*** Opening of Material shown ***
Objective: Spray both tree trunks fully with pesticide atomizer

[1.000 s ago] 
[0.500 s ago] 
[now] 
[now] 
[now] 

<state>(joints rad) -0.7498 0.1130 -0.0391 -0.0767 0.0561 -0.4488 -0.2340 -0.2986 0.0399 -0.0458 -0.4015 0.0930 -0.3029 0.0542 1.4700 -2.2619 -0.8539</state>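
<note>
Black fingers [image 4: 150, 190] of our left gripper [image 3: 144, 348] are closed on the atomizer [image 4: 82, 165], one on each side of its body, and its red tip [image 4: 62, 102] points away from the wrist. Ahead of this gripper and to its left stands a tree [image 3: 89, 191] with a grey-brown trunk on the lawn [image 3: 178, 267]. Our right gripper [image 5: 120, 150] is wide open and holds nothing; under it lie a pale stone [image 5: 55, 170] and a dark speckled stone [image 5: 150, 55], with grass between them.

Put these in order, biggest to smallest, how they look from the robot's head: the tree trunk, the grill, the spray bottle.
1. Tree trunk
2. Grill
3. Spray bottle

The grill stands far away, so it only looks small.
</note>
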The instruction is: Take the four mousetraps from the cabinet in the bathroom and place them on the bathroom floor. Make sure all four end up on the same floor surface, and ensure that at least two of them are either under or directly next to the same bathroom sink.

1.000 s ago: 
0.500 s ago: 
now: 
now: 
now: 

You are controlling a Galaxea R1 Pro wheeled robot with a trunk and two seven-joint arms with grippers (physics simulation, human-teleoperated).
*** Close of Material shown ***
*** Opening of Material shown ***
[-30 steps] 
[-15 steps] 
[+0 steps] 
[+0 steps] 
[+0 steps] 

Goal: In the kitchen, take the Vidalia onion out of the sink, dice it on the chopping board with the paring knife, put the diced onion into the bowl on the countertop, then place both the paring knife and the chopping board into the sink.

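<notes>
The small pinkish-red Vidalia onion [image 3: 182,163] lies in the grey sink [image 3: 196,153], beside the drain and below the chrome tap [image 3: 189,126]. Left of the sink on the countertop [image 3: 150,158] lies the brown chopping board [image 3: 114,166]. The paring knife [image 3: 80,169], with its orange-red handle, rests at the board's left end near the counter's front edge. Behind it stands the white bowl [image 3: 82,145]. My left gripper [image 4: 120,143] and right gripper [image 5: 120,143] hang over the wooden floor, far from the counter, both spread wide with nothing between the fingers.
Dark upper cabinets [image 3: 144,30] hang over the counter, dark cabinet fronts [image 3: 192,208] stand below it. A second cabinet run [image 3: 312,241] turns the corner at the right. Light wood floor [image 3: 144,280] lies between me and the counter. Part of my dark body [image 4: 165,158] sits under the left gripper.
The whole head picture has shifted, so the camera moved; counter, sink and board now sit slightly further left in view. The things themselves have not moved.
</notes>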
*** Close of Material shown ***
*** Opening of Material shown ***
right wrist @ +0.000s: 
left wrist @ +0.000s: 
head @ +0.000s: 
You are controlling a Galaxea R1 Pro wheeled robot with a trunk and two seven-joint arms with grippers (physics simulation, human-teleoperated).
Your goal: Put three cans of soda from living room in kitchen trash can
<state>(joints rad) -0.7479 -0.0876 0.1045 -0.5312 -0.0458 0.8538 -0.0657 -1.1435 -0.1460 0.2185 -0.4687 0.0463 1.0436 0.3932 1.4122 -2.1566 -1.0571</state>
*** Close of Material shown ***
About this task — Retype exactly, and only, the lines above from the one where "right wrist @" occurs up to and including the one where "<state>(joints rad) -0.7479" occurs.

Solution for this exercise —
right wrist @ +0.000s: 
left wrist @ +0.000s: 
head @ +0.000s: 
You are controlling a Galaxea R1 Pro wheeled robot with a trunk and two seven-joint arms with grippers (physics simulation, human-teleoperated).
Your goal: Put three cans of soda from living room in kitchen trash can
<state>(joints rad) -0.7479 -0.0876 0.1045 -0.5312 -0.0458 0.8538 -0.0657 -1.1435 -0.1460 0.2185 -0.4687 0.0463 1.0436 0.3932 1.4122 -2.1566 -1.0571</state>

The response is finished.